Background and objectives: Mortality in acute coronary syndrome (ACS) patients with ventricular arrhythmia (VA) has been shown to be higher than those without VA. However, there is a paucity of data on VA among ACS patients in the Middle Eastern countries.
Design and setting: Prospective study of patients admitted in 17 government hospitals with ACS between December 2005 and December 2007.
Patients and methods: Patients were categorized as having VA if they experienced either ventricular fibrillation (VF) or sustained ventricular tachycardia (VT) or both.

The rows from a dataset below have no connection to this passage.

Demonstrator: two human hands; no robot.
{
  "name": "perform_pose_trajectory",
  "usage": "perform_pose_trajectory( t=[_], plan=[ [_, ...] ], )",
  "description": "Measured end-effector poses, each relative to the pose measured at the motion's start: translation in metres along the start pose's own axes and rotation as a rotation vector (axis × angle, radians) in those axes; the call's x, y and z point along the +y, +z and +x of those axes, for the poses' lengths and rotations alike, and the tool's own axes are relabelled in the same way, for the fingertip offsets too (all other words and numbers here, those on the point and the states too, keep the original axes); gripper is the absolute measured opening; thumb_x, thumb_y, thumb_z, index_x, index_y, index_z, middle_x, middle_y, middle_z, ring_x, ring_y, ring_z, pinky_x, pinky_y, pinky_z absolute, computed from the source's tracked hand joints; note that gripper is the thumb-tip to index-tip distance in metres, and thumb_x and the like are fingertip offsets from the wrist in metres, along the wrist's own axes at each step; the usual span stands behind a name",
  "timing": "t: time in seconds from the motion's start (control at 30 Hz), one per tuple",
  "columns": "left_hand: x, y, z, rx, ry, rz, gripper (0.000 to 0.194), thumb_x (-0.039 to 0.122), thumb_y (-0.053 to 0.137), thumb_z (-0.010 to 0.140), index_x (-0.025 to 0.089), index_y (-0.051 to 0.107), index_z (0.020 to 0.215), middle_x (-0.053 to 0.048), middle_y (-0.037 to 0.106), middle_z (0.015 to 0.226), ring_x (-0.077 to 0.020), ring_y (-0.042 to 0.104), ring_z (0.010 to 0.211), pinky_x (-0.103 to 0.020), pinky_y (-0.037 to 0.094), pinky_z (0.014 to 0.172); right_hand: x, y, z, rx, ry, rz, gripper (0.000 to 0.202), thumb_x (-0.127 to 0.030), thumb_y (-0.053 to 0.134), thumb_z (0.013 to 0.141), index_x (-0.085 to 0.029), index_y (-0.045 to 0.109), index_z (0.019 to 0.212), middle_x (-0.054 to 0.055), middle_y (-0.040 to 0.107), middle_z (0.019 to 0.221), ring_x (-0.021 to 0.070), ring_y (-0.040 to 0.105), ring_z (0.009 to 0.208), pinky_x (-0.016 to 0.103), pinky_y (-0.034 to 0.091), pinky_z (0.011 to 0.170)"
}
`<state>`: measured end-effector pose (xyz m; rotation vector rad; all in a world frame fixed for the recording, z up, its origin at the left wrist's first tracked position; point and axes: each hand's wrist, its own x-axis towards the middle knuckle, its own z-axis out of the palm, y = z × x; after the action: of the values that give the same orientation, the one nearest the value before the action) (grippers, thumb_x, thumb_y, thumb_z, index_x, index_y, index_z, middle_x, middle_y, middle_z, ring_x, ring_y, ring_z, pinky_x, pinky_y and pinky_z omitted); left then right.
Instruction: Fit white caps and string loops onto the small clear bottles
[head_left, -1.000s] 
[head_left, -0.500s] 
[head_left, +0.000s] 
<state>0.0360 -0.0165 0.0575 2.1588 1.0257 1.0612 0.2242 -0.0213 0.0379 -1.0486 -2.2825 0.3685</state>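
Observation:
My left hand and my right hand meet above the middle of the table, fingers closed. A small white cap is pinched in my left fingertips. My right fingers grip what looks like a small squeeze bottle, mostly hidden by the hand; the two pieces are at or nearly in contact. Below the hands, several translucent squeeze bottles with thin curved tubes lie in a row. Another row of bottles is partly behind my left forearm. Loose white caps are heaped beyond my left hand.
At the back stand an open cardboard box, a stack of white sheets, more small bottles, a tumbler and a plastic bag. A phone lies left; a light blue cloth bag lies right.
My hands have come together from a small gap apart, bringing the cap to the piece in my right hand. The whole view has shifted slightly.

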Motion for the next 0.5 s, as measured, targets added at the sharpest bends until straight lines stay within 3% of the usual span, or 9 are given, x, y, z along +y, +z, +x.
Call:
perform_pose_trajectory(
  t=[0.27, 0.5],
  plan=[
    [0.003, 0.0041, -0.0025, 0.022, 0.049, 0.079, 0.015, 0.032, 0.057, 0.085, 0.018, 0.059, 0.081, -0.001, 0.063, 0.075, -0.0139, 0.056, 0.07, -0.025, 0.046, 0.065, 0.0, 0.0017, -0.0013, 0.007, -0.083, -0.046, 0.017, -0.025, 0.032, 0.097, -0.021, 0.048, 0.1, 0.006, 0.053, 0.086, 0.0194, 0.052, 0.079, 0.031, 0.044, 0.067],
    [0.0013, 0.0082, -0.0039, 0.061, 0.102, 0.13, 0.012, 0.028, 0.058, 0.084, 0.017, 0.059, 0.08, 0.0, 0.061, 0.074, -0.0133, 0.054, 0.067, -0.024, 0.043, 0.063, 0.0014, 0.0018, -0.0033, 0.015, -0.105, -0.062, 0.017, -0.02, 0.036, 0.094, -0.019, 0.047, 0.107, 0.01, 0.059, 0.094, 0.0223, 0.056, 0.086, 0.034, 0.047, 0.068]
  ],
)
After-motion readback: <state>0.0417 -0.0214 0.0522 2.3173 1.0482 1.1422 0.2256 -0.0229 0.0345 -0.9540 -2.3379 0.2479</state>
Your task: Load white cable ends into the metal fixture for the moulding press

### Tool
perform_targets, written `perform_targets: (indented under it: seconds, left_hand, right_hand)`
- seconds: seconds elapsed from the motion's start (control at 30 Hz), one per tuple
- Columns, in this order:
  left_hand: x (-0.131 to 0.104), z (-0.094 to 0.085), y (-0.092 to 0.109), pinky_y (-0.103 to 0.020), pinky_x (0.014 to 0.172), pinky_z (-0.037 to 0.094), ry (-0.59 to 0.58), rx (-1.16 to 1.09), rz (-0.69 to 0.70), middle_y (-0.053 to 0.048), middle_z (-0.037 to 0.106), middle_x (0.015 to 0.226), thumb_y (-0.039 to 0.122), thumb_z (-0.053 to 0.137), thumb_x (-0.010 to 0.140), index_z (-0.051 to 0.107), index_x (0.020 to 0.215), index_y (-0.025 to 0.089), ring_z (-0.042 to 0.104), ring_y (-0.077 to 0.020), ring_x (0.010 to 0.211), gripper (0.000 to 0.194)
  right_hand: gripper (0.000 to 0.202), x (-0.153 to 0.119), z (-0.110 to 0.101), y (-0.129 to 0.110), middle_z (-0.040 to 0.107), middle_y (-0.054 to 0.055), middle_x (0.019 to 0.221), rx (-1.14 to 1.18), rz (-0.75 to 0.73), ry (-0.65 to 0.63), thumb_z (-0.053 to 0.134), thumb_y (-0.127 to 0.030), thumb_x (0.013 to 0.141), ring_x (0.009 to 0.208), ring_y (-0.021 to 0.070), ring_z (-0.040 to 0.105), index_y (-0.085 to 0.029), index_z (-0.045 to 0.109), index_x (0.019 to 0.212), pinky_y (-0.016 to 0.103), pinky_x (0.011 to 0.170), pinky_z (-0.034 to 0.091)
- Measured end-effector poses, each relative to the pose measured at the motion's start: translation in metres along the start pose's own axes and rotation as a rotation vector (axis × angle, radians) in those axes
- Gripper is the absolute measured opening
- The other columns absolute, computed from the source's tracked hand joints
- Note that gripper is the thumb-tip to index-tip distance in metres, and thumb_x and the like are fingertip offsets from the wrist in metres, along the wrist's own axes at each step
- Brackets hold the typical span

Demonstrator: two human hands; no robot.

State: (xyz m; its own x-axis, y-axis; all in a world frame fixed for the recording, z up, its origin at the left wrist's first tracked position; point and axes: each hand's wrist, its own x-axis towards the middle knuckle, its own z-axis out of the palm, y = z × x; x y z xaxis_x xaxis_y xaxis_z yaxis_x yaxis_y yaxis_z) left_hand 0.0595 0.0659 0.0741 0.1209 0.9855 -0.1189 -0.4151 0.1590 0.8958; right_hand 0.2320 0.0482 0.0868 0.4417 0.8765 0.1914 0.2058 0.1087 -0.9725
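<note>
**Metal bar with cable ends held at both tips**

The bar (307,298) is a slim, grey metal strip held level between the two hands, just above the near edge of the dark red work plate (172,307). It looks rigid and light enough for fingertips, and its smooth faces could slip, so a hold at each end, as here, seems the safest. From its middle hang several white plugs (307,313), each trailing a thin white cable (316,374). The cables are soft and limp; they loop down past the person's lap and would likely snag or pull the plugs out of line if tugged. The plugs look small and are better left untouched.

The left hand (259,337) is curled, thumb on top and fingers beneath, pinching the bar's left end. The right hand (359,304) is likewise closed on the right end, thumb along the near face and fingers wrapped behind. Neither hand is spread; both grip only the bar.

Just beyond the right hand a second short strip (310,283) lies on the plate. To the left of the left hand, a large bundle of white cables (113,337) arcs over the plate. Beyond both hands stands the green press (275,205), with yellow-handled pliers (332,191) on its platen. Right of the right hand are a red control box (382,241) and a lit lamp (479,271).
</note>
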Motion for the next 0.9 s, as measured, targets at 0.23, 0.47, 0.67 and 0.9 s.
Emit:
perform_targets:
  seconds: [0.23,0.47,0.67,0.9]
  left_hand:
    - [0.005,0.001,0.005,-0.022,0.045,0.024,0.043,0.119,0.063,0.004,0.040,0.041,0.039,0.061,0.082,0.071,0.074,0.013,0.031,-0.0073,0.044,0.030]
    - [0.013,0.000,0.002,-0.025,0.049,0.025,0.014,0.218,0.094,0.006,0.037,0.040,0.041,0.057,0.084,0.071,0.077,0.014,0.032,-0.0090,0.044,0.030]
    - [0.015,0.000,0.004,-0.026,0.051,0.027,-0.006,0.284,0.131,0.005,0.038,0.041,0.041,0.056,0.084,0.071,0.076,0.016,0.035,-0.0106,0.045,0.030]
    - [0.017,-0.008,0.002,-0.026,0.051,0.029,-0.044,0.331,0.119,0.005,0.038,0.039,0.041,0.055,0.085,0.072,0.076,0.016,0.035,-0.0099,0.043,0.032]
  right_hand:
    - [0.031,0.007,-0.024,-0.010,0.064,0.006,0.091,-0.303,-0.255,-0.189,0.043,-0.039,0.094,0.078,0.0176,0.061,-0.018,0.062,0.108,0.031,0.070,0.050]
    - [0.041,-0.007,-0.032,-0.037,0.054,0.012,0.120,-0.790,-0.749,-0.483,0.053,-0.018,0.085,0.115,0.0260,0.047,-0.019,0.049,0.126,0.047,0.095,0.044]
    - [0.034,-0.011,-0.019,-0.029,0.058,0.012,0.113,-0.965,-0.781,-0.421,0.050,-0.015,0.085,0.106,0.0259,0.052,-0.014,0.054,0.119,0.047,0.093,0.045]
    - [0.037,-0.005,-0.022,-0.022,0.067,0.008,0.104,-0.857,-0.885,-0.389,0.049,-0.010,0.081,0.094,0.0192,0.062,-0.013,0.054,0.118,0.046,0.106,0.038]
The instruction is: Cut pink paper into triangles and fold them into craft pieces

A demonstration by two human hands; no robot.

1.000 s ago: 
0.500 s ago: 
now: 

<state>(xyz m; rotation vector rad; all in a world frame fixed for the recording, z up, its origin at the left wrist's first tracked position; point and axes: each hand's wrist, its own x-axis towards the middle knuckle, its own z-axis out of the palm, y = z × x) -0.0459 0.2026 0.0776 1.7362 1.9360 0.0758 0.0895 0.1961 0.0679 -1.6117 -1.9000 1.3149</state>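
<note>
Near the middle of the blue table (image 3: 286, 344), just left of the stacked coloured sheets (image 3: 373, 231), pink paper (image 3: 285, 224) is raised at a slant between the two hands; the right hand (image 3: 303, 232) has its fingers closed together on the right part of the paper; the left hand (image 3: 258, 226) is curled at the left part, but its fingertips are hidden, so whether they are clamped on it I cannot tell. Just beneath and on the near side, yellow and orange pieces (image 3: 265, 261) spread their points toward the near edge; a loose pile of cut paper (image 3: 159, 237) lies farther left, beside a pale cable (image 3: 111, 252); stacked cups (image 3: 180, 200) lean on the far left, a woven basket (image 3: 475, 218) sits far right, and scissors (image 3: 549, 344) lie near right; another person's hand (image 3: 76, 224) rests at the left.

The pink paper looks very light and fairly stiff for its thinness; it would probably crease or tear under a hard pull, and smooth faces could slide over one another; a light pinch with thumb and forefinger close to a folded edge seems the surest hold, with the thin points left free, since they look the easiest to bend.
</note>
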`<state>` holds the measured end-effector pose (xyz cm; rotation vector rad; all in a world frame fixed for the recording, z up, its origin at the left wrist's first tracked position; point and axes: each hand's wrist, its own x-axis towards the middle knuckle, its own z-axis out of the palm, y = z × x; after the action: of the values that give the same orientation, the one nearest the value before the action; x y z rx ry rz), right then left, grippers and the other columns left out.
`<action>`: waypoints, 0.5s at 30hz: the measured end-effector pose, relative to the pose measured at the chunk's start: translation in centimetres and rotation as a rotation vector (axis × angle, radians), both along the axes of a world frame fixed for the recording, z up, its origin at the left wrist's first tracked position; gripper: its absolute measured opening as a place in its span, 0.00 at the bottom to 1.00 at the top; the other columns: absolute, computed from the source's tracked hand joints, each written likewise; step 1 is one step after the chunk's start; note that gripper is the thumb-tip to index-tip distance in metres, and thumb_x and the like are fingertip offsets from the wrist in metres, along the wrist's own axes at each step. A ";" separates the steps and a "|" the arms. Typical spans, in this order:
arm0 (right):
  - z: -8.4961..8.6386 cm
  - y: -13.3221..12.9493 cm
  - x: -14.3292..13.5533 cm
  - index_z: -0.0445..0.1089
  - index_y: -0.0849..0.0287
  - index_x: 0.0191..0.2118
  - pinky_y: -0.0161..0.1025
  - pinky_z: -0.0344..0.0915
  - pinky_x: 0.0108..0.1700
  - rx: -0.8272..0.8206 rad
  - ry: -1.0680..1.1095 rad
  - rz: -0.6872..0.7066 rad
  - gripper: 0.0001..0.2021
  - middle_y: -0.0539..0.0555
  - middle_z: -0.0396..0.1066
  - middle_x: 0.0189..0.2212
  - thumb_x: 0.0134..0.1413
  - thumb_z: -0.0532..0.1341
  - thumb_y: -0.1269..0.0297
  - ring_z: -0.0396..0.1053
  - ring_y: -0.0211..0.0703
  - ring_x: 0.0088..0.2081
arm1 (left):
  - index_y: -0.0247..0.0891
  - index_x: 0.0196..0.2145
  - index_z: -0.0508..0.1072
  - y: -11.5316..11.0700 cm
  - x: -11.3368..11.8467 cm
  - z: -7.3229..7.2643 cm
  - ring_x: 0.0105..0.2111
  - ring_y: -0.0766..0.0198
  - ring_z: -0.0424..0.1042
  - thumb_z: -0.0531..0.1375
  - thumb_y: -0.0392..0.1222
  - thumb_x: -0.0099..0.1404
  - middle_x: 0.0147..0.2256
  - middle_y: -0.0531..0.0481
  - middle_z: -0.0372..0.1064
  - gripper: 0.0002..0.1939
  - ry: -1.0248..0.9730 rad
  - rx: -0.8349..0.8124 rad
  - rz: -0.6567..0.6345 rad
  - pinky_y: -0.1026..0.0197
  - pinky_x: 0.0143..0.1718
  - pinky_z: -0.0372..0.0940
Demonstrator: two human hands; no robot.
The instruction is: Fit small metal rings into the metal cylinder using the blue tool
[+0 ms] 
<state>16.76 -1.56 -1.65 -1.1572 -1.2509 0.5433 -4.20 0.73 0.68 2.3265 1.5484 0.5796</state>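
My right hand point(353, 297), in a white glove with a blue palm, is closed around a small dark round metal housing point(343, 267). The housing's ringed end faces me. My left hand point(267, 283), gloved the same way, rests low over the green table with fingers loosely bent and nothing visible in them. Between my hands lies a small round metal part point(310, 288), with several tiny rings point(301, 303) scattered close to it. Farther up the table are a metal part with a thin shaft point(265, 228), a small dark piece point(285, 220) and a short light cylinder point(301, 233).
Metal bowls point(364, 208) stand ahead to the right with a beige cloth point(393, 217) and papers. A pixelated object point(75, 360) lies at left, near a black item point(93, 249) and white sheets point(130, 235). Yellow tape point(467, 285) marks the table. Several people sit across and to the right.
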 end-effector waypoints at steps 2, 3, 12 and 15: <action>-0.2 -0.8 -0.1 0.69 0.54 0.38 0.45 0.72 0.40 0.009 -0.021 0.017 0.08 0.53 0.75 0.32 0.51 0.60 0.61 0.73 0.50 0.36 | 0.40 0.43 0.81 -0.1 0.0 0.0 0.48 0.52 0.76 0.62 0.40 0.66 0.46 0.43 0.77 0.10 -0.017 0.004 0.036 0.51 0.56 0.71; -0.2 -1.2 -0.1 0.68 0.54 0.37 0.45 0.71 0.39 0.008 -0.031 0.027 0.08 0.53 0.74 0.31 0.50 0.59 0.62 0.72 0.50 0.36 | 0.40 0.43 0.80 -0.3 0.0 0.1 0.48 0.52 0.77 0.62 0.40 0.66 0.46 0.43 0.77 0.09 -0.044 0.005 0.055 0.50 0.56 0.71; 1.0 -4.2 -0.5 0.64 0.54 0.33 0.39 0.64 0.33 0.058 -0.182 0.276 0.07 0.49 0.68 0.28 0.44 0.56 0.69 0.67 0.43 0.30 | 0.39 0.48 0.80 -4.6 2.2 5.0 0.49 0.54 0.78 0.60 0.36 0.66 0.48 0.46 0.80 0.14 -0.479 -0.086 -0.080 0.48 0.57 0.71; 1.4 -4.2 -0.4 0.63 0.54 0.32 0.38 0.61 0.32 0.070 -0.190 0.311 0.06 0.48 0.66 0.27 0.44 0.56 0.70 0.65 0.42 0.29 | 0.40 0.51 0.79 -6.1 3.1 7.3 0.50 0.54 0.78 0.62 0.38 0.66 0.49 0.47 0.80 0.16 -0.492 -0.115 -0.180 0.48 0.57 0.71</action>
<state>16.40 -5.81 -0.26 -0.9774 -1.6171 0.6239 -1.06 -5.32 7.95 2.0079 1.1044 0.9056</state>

Results: Of 5055 patients with ACS enrolled in the SPACE registry, 168 (3.3%) were diagnosed with VA and 151 (98.8%) occurred in-hospital. The vast majority (74.4%) occurred in patients with ST-segment elevation myocardial infarction. In addition, males were twice as likely to develop VA than females (OR 1.7; 95% CI 1.13). Killip class >I (OR 2.0; 95% CI 1.3-3.1); and systolic blood pressure <90 mm Hg (OR 6.4; 95% CI 3.5-11.8) were positively associated with VA. Those admitted with hyperlipidemia (OR 0.49; 95% CI 0.3-0.7) had a lower risk of developing VA. Adverse in-hospital outcomes including re-myocardial infarction, cardiogenic shock, congestive heart failure, major bleeding, and stroke were higher for patients with VA (P≤.01 for all variables) and signified a poor prognosis. The in-hospital mortality rate was significantly higher in VA patients compared with non-VA patients (27% vs 2.2%; P=.001).
Conclusions: In-hospital VA in Saudi patients with ACS was associated with remarkably high rates of adverse events and increased in-hospital mortality. Using a well-developed registry data with a large number of patients, our study documented for the first time the prevalence and risk factors of VA in unselected population of ACS.